• **WHAT YOU WILL DO**:
Copy all the lines of the data that include the word "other".

-*-*-

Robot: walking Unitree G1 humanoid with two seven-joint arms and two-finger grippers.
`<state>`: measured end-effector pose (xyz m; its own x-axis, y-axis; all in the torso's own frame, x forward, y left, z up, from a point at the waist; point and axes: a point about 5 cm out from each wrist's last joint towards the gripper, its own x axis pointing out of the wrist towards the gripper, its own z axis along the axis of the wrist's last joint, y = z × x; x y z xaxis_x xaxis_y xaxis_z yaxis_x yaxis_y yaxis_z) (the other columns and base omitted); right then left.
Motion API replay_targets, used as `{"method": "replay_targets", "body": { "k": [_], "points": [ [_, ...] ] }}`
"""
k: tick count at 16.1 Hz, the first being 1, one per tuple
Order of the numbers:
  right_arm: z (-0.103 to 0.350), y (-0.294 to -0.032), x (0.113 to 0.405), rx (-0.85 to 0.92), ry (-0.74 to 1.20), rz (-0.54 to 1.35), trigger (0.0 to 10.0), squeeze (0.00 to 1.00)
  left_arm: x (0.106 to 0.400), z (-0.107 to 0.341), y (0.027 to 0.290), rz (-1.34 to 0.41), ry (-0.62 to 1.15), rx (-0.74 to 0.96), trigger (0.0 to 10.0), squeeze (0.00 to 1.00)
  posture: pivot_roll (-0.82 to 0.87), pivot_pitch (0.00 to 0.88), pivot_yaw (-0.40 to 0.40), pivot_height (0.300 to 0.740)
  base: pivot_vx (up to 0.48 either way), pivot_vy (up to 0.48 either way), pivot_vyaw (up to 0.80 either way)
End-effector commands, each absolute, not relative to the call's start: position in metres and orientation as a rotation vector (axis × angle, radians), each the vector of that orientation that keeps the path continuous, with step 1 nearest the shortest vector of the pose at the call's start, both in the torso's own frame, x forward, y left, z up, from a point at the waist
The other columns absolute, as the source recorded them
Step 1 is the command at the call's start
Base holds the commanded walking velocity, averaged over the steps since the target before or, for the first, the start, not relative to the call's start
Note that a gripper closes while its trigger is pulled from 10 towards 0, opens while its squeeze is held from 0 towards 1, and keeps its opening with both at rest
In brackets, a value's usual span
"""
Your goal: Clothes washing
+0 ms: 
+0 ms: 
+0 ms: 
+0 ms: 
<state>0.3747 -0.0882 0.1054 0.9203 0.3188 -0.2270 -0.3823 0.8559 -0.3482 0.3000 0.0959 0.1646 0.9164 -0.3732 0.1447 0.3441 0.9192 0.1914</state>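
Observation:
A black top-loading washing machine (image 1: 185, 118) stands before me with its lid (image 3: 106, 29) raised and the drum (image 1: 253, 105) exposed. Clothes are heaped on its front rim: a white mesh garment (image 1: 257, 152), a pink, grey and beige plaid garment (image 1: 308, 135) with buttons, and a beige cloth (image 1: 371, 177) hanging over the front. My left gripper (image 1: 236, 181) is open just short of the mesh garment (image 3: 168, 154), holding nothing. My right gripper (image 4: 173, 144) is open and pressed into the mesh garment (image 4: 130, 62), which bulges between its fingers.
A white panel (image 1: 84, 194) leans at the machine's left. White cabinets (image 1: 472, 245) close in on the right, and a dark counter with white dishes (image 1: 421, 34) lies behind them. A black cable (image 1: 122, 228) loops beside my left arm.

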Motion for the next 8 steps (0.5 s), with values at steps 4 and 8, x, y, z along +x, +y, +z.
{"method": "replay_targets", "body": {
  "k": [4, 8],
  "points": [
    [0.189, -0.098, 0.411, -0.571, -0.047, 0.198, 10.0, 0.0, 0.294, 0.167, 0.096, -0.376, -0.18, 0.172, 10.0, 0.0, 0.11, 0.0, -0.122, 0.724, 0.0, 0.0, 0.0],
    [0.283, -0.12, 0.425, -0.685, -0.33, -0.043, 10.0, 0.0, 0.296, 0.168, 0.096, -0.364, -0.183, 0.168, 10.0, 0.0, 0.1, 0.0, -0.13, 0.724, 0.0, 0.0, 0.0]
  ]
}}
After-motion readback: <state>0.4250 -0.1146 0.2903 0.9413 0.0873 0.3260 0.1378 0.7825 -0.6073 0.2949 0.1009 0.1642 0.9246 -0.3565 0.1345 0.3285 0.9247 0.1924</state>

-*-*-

• **SOLUTION BELOW**:
`<state>`: measured end-effector pose (xyz m; its own x-axis, y-axis; all in the torso's own frame, x forward, y left, z up, from a point at the waist; point and axes: a point about 5 cm out from each wrist's last joint towards the gripper, its own x axis pointing out of the wrist towards the gripper, its own z axis along the axis of the wrist's last joint, y = z × x; x y z xaxis_x xaxis_y xaxis_z yaxis_x yaxis_y yaxis_z) (the other columns and base omitted); right then left.
The other columns absolute, as the source recorded them

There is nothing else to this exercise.